Jimbo,
Based on your information, I suspect you'll be struggling to contest this. As others have posted the threshold for a magistrate to make a order is set very low.
Before making a decision be sure you check that there is nothing in the FVRO than could impact your ability to be a parent to your kids.
-Does the FVRO recognize the existence of your consent orders and describe which of those takes precedence where there is a conflict? In our case, husbands ex made an FVRO application in response to the Family Court application, so orders made in the Family Court after that stipulated that the Parenting Orders would take precedence. Since your orders are historical, you may not have the same protection.
-Can you contact the ex for any parenting issue, or just arranging pick up/drop off?

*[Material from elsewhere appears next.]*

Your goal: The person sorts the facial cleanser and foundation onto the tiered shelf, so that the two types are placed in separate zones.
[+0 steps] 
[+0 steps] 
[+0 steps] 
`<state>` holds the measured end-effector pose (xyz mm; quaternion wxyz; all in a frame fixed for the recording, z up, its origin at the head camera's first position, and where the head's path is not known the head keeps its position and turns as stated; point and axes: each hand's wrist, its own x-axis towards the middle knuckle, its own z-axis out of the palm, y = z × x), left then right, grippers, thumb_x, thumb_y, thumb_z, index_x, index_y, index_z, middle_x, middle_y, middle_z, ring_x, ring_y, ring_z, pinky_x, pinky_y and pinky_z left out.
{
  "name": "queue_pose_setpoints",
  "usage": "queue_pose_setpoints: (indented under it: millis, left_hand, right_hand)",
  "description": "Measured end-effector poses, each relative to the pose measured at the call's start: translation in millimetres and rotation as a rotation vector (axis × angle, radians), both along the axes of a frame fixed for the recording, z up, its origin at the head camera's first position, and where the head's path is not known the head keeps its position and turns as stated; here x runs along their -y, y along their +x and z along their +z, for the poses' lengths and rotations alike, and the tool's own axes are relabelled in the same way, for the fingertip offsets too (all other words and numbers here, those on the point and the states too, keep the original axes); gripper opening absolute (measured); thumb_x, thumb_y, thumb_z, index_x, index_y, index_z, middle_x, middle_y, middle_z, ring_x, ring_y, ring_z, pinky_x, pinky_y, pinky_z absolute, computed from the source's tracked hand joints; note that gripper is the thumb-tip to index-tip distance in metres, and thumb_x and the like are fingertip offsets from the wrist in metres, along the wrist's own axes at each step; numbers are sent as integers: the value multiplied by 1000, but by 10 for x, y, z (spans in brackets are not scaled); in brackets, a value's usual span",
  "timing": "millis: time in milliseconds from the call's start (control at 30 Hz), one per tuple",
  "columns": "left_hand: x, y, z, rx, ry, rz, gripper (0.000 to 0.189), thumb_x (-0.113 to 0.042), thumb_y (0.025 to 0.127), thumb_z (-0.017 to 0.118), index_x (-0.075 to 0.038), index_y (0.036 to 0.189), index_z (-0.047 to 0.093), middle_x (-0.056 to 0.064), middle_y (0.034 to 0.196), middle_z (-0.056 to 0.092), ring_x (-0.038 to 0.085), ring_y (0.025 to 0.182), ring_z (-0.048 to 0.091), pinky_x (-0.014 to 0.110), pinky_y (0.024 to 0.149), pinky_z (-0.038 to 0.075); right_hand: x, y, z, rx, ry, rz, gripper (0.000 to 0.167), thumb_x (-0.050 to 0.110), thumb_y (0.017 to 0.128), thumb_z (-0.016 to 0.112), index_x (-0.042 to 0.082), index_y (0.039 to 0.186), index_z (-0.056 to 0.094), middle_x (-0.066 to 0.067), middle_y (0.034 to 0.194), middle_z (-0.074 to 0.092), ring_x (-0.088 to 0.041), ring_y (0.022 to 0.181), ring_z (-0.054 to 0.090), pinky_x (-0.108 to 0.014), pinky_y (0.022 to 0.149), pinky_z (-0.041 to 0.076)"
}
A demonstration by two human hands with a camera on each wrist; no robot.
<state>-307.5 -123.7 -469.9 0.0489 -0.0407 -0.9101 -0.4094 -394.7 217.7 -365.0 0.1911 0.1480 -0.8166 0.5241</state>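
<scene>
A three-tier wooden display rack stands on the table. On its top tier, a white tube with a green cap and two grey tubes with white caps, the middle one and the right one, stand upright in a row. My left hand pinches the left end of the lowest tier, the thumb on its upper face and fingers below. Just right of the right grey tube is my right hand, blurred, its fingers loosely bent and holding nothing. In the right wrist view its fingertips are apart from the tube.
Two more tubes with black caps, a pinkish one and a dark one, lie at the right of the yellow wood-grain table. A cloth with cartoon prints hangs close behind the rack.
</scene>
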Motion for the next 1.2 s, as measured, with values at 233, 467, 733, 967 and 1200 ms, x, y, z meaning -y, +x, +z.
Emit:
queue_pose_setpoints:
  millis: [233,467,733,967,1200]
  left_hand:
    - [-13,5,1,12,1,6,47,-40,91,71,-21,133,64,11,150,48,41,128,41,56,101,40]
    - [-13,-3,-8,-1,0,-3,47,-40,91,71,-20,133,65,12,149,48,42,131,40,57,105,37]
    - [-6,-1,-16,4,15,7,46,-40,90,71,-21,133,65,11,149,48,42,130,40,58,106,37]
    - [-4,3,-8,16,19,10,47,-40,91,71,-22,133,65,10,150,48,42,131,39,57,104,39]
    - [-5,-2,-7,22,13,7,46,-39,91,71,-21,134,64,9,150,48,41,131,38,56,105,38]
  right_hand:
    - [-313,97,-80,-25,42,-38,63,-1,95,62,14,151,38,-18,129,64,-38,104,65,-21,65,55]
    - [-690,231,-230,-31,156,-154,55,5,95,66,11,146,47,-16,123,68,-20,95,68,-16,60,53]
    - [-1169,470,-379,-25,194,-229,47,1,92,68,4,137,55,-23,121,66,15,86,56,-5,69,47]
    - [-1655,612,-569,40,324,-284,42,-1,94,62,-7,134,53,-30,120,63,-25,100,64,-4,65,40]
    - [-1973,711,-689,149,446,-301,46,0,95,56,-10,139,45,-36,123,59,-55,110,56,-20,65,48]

-You’ve said it prevents you from going within 50m of the ex? That would potentially raise issues with your work but also attending school events- assembly, sports days etc if you both currently do that, even if you don't interact with her.
It could be worth offering an undertaking, should be easier if she is the applicant (rather than the police). Your solicitor can advise but in basic terms you make a promise to the court to abide to the conditions set out in the undertaking (in our case we pretty much mirrored the FVRO, although changed some wording so that husband could at least drive down the road school was on without threat of prosecution). Key difference that and the order is that breaching an undertaking won’t get your charged and risk a criminal offence, though it would not be looked kindly on by the magistrate and be held against you were she to apply for another order in the future. If you’ve learnt the lesson from this episode, it shouldn’t pose a problem for you. It is up to the applicant to accept and subsequently cancel the FVRO though- you can only propose it.
If she doesn’t take that, you’re probably best served accepting on a without admissions basis, however if any of the existing conditions are unworkable or leave you at risk of being in breach for going about your life, especially living so close and working in the same place as the ex, first test if the order can be amended to make sure you wouldn't be in breach for those things.
Be ready for a long wait in the system if you do contest- the (ex-parte) interim order was made against my husband in March last year, he lodged his objection within the 3 weeks period you’re allowed and was allocated a date in November, so had that order hanging over his head for 8 months despite the ‘evidence’ never being tested. I doubt the wait has improved in the interim.